Sutherland is blessed with very little light pollution
It can happen in the blink of an eye: millions of light years away a star collapses in on itself. From Earth, that cataclysmic event is only a sudden brightening of a point in the night sky, and on the ground, astronomers scramble to investigate it.
A new telescope, to be installed at South Africa’s Sutherland astronomy site in the next year, will catch these faint flickerings, among others, and help us understand more about what is happening in the universe.
But what makes it different from other optical telescopes observing these transient astronomical phenomena in Sutherland is that the MeerLicht (“more light” in Dutch) telescope will be linked directly to South Africa’s MeerKAT radio telescope, more than 200km away.
“This is a novel way of doing things – creating a real-time link with optical and radio telescopes,” says Patrick Woudt, head of astronomy at the University of Cape Town and South Africa’s principal investigator on the MeerLicht project.
MeerKAT, designed and built in South Africa, will comprise 64 dishes and be incorporated into the Square Kilometre Array (SKA). The SKA will be the largest radio telescope in the world – and the largest scientific instrument on Earth – with antennas in Africa and Australia.
MeerKAT’s first 16 dishes are expected to be science-ready in June, and the deadline for the full array will be late next year. The first five years of observing time have already been allocated.
Former SKA South Africa director Bernie Fanaroff once joked that the name “MeerKAT” was Afrikaans for “More KAT”, because KAT-7 – the seven-dish Karoo Array Telescope – was a prototype to show the international community that South Africa was willing and able to host the SKA.
The telescope is a collaboration between South Africa and the Netherlands, specifically the Radboud University of Nijmegen, and will be operational next year.
“Wherever MeerKAT looks, MeerLicht will as well,” he says. MeerKAT will look at radio waves coming from the deepest reaches of space, and MeerLicht will follow its gaze but will look at visible light.
Transients – ‘things that go bump in the night’
The two telescopes will be observing a phenomenon that is gaining increasing attention: transients.
“Transients are things that go bump in the night,” says David Buckley, an astronomer from the South African Astronomical Observatory.
He is sitting in the 1.9m telescope – one of more than 20 telescopes on the Sutherland site, which is known for its astronomy-perfect climate and dark skies.

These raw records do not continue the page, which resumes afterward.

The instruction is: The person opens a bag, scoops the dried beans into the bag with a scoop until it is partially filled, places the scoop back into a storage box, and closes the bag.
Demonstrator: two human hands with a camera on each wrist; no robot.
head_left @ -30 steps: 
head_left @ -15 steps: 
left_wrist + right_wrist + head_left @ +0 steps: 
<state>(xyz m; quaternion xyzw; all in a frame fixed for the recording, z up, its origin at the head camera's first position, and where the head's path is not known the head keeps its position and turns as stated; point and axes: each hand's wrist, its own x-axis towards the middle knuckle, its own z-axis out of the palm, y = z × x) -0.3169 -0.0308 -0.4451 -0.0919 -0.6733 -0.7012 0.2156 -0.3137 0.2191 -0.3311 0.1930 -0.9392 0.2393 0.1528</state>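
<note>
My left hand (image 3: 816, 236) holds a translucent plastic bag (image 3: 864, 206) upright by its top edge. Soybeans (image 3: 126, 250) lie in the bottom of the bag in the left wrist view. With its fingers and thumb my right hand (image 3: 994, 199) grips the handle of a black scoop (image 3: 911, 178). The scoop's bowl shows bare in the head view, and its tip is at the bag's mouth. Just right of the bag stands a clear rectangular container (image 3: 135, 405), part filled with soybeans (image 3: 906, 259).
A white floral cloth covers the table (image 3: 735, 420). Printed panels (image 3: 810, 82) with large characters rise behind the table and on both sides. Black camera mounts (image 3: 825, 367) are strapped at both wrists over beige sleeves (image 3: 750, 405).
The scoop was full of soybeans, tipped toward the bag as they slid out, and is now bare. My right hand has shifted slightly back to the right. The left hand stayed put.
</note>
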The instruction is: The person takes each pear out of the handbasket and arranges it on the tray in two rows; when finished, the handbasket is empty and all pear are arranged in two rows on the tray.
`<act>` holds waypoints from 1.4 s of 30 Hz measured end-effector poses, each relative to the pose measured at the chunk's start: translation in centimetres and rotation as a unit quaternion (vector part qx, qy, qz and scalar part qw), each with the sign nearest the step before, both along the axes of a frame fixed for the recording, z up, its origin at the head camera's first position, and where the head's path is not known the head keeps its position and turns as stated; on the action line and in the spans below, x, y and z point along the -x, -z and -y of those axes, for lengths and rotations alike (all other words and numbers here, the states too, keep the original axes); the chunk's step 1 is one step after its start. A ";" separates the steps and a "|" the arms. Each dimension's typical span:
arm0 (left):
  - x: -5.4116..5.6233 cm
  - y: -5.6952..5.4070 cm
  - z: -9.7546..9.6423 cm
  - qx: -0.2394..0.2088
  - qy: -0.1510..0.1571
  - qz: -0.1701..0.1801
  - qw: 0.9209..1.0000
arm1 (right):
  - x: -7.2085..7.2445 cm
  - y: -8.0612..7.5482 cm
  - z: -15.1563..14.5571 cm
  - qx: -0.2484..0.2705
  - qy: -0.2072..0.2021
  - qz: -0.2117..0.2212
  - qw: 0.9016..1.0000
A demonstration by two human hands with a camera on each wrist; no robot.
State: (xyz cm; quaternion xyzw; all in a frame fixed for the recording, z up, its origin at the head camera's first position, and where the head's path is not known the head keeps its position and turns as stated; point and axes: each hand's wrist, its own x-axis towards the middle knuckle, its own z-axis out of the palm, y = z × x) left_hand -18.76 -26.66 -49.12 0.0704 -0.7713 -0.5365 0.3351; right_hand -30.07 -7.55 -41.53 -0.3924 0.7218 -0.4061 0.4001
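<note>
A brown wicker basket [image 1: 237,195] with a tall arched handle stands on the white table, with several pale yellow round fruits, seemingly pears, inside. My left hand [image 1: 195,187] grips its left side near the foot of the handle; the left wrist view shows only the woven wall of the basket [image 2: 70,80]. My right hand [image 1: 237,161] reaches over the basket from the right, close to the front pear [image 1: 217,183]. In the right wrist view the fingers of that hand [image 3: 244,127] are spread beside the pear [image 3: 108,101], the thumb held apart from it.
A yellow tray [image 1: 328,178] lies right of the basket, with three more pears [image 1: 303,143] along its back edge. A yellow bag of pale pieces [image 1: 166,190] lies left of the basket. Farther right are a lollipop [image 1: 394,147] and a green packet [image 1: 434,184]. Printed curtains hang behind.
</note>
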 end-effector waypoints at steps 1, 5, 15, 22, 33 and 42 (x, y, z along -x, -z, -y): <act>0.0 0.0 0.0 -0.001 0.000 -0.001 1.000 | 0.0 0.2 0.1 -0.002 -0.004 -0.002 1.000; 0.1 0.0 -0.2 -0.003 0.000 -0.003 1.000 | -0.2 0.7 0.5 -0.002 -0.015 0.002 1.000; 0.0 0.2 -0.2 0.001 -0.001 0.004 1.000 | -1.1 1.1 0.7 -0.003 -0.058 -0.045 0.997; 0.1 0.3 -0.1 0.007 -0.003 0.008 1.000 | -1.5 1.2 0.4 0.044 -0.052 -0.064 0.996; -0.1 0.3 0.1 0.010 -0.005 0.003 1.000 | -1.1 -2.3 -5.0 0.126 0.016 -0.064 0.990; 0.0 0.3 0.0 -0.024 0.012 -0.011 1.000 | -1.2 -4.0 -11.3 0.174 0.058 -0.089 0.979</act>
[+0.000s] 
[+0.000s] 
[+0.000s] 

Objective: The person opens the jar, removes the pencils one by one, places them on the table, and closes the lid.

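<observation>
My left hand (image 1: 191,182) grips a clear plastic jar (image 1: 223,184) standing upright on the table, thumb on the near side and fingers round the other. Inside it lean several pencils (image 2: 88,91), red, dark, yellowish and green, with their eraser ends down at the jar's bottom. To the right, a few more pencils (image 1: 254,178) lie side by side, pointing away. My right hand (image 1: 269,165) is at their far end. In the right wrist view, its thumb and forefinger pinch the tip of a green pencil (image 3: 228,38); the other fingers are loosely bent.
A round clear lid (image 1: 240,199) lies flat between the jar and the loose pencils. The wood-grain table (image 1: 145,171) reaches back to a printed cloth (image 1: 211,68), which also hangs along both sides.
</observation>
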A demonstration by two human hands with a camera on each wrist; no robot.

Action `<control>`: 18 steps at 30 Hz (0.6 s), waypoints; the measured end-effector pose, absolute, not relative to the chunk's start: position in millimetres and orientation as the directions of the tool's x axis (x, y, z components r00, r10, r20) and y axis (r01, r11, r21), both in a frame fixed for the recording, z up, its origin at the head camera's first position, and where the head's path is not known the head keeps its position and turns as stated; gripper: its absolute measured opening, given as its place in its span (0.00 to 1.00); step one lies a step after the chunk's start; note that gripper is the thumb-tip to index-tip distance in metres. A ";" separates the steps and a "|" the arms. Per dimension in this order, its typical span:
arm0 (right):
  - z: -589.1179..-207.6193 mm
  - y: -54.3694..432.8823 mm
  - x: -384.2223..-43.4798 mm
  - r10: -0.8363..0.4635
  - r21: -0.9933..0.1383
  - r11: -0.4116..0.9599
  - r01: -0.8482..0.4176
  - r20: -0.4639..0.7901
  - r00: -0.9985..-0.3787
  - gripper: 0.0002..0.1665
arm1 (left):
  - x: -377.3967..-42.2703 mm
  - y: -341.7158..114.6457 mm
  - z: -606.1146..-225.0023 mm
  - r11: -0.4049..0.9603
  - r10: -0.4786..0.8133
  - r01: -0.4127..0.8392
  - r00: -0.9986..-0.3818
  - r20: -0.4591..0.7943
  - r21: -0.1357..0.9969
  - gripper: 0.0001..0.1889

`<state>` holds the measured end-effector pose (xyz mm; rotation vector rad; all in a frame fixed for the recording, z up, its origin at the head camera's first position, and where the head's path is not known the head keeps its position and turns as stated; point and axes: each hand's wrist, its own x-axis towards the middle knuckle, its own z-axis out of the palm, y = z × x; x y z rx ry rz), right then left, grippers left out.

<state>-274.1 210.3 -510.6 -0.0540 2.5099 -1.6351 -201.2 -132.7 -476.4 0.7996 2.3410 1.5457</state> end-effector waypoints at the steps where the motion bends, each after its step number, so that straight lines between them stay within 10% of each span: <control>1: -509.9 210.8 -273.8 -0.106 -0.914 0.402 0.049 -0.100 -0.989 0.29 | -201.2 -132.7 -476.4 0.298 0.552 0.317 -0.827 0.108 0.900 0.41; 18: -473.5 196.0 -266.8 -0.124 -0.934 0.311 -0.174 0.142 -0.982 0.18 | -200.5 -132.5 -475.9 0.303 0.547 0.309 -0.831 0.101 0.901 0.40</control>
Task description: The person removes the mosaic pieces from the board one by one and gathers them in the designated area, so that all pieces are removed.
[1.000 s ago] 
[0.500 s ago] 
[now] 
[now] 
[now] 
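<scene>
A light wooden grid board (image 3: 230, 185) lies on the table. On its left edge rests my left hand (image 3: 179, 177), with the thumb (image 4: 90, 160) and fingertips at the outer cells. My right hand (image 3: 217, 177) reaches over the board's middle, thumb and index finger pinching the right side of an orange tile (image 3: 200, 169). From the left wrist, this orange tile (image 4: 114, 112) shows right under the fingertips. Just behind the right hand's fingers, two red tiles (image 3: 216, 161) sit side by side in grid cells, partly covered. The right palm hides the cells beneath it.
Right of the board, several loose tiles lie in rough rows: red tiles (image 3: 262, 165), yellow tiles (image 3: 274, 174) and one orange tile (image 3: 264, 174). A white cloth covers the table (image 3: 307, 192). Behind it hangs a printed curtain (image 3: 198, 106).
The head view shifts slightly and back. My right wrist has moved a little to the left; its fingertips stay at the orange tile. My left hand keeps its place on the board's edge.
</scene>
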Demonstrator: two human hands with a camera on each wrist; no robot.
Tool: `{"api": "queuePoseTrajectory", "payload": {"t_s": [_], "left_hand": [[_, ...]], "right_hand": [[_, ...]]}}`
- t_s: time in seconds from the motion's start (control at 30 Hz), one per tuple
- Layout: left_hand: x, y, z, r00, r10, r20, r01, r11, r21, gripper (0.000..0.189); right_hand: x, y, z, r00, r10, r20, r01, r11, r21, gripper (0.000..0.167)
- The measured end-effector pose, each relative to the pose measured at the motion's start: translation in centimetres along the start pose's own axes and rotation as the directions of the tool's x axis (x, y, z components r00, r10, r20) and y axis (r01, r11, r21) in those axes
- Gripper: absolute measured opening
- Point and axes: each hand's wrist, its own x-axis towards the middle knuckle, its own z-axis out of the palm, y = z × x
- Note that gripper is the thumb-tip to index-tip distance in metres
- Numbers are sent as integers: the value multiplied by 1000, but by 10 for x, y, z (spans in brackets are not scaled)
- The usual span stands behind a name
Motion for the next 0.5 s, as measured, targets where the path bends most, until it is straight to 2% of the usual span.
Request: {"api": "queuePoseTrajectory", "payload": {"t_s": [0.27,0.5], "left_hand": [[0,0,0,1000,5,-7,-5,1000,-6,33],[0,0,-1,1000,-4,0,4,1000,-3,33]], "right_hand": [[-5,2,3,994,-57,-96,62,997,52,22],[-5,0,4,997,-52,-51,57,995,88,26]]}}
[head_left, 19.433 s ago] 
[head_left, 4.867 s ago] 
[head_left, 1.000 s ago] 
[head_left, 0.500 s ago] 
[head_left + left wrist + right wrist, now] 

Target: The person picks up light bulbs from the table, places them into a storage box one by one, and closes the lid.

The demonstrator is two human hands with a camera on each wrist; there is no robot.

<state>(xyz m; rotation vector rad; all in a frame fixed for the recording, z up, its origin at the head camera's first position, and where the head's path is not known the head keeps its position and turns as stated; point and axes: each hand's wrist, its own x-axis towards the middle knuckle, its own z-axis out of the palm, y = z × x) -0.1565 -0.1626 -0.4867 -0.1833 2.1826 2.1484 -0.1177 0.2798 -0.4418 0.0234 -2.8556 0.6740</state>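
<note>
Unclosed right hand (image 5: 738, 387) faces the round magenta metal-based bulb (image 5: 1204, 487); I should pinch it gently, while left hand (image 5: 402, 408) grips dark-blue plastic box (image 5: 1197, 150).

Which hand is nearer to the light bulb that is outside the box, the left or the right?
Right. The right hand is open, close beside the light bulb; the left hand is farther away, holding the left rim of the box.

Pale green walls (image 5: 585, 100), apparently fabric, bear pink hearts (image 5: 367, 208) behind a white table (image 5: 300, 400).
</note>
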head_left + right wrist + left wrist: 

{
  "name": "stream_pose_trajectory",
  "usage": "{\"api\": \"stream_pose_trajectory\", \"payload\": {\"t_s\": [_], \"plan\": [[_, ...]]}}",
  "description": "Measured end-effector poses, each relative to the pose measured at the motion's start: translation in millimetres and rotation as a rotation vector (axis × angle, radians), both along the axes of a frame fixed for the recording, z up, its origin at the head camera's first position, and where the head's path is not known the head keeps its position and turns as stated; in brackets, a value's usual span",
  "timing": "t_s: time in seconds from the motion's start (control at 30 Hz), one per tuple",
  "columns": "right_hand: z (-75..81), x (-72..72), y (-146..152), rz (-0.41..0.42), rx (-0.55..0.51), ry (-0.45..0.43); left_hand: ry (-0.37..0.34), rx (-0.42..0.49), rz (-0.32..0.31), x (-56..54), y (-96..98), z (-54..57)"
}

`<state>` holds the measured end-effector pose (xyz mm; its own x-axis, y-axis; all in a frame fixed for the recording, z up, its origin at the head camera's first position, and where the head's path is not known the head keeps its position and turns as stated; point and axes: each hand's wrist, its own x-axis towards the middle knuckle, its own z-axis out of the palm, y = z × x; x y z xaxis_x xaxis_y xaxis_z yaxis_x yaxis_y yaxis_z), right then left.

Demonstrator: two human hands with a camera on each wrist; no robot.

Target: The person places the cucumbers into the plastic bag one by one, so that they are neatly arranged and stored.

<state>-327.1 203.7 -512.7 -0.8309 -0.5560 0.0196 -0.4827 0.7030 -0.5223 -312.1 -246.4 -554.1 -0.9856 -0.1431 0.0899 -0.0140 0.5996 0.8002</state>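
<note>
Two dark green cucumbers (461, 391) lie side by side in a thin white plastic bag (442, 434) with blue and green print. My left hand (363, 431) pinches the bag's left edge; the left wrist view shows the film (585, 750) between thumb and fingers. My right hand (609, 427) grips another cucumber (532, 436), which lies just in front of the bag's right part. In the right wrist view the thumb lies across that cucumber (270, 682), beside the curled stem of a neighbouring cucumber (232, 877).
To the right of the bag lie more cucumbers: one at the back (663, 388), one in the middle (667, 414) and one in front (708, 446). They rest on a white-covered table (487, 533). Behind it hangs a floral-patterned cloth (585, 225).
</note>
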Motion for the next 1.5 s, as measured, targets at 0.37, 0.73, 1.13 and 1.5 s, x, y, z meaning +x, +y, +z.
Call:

Transients, otherwise known as transient astronomical events, can include stars dying (supernovae), erupting variable stars, gamma-ray bursts and a host of astronomical phenomena. They can last for seconds or days.
MeerLicht will join an existing South African-Russian programme investigating transients, called Master, which is already installed on the Sutherland site.
“In the past, we’ve had to rely on the notification of the sudden discovery of these things from other observatories, and then follow them up with our facilities here at Sutherland,” says Buckley.
He is the South African principal investigator on the Russian Master programme, a network of telescopes: five in Russia, one in the Canary Islands and one in Sutherland.
“This one here in Sutherland is the only one in the southern hemisphere; it will be joined by one in Argentina at some point,” he says.
But MeerLicht will be a dedicated second set of eyes for MeerKAT, even though it is not actually part of or funded by SKA South Africa.
This project, funded to the tune of about €500 000 and being constructed in the Netherlands, is dovetailing with one of MeerKAT’s large sky surveys. For these surveys a telescope observes large parts of the sky, rather than a specific celestial object.
MeerLicht will shadow the MeerKAT’s ThunderKAT survey, which will trawl the skies for explosive bursts of radio waves.
“There are many things that suddenly become brighter in the radio wavelength,” says Buckley.
“The idea with this optical telescope [MeerLicht] is to point at the same area of sky that MeerKAT is observing, so that we would have simultaneous optical observations for the same thing.”
Asked why the telescope would be located at Sutherland rather than on the Carnarvon site, where MeerKAT will be located, Woudt says that Sutherland, home to national telescopes since the 1970s, “has long experience in running and operating optical telescopes”.